Tooley already knew about stocks. She works for Apple in Atlanta, and she gets shares a couple of times a year. “But every time I got them, I would just sell them just to get the money.”

But when she came across that random post that sent her down a rabbit hole? The pandemic had just started and she’d just broken up with her boyfriend. 

“And so I got all that time back to myself. And I was just like, well, I’m about to try to do something with this time,” Tooley said.

That something has been investing.

Part of the reason that more young Black Americans are getting into the stock market for the first time is because it’s gotten much easier to invest, online and for free, according to John Rogers Jr., chief investment officer at Ariel. “But also I think what’s happened this last year, of course, was this extraordinary rise in the stock market in general.”

Which he said generated a lot of interest from people who’d never invested before.

Overall, Black Americans are still less likely than white Americans to have money in the market. But, for those under 40, there’s no longer a gap. Which is a big deal, Rogers said.

“Because of the way that African Americans came to this country and the segregation that we faced, and all the other challenges that we face, we are so far behind in this race. And when you don’t have multigenerational wealth, you get further and further behind,” he said.

And because Black families have so much less generational wealth, Rogers said, historically, they haven’t talked as much about how to build wealth. 

But, that is changing, too. 

Nearly 40% of Black Americans surveyed say they talk about the stock market now versus just 10% who did growing up.

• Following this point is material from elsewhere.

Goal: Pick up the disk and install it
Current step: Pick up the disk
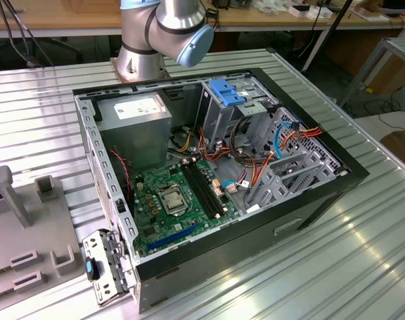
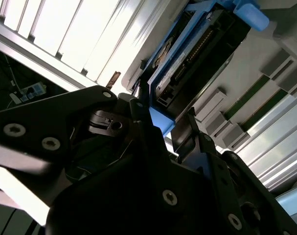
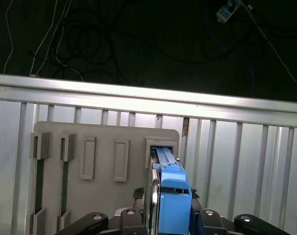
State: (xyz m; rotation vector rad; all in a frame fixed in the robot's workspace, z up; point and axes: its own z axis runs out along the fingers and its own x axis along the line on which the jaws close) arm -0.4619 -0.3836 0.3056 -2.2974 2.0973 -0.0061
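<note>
Black tool [image 3: 172, 200] clamps the end of the blue-framed dark grey rectangular disk [image 3: 168, 166], which stands edge-up in the grey plastic holder's [image 3: 104, 142] slot on the ribbed metal bench [image 3: 236, 147], likely so it draws straight out.

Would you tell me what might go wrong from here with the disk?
1. The disk stands on edge in a slot of the grey holder; a tilted pull could jam or scrape it.
2. The gripper sits at its blue end alone, so the disk might pivot or slip.
3. Loose cables crowd the case and could snag the disk.
</note>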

Tevin Geter said he never did. “My family and my friends, like, they’re living paycheck to paycheck, so there’s not a whole lot of excess money to put into a savings account, let alone a brokerage account.”

But in the last year, Geter, who’s 27 and lives in Nashville, has taught himself a ton about investing. And now he’s trying to share what he’s learned with his family and friends.

“If I can be that person that’s able to plant these seeds in other people’s lives then it wouldn’t make sense for me to not at least try,” he said.

Because, Geter said, just a year in, investing has already changed his life. It’s allowed him to quit one of the two jobs he was working before just to get by.